Connectivity isn’t the problem. You are.
A recent New York Times piece titled, “The Joy of Quiet” implies that Americans are too connected for our own good. Apparently we are constantly distracting ourselves with new information and that, “we have more and more ways to communicate, but less and less to say.”
I think he places too much of the blame on our connectivity, and not enough on our personal decisions while in that state of connectedness.
I take issue with the idea that we are becoming a less creative society because of our inability to disconnect from the constant stream of information that we’re consuming and producing. The current trend (solution) to this “problem” seems to be removing ourselves from everything digital. That by going analog and isolating ourselves from such stimuli, we will be more likely to have creative thoughts.

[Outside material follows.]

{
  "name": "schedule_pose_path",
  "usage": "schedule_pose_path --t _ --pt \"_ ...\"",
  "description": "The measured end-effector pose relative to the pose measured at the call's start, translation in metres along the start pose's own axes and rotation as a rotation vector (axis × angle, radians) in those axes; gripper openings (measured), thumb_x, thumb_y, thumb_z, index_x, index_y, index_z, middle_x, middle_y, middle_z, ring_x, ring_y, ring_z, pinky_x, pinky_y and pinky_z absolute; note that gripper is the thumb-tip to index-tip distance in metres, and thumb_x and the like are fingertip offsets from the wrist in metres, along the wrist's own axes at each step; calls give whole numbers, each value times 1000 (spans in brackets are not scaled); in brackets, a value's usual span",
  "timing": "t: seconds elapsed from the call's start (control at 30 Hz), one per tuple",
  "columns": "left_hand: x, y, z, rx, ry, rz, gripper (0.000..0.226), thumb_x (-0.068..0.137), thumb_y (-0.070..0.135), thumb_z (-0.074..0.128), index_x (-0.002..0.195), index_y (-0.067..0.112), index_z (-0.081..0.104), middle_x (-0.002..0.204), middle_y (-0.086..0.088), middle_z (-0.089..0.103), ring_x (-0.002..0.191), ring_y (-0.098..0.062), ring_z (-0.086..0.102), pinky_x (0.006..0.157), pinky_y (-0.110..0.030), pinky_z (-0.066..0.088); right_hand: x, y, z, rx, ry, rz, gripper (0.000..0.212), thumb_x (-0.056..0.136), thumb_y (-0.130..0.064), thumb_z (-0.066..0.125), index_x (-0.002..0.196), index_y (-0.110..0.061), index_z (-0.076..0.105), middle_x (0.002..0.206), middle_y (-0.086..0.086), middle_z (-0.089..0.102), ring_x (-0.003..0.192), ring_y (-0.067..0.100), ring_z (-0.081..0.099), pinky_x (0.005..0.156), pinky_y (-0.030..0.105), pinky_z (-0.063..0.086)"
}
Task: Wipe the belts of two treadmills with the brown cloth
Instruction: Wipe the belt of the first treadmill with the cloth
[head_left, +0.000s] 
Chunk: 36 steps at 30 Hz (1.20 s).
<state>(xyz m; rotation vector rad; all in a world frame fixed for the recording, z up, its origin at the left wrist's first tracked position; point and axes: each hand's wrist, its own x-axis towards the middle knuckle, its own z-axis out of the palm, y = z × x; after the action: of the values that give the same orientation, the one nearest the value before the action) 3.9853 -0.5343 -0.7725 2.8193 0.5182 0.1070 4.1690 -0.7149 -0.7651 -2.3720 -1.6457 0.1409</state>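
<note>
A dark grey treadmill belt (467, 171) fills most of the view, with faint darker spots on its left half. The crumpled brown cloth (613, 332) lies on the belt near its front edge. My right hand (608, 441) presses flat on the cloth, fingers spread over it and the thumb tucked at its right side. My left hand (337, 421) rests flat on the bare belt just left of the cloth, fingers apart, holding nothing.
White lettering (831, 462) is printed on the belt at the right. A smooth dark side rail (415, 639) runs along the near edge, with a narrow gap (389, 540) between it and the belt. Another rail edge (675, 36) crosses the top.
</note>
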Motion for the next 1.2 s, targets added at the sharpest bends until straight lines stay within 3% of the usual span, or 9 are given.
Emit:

Everyone has their own methods for creativity of course, but do the majority of us really spawn original thinking by depriving our minds of new things?
My hypothesis is that most of us benefit more from the Medici Effect of thinking. The larger the diversity of art, ideas, people, and experiences we expose ourselves too, the more likely it is that we’ll find unique intersections which lead to amazing new remixes and inventions.
People have a very active choice in what exactly they’re spending their time being connected to. What they read. Who they talk to. Where they consume information. All of these things are completely in our control. Our biggest problem is not overexposure itself, but rather the content we’re exposing ourselves to.
Removing yourself from the digital world is a band-aid. Shifting your behavior to interact with ideas and people that are more mentally stimulating (than your current state) is a means to spurring a more creative you. You don’t need time to think, you need time to execute on your thoughts.
The image above this blog post implies a certain kind of content is a waste of your time. I don’t want to go into the right and wrong types of connectivity you should participate in, but I will however make a few recommendations:
1) Change and add to your news sources often.
2) Read non-fiction offline and online with Wikipedia readily available. You’ll go down a wonderful rabbit-hole of learning.
3) Use discovery tools/sites like Reddit and Digg to seek out new categories of content to dig into.
4) Try to recreate or remix tangible objects that you find on visual networks (Pinterest). The process of copying can reveal new and better ways to make things.
5) Don’t lock yourself away in a dungeon. This is a horribly inefficient way to be creative.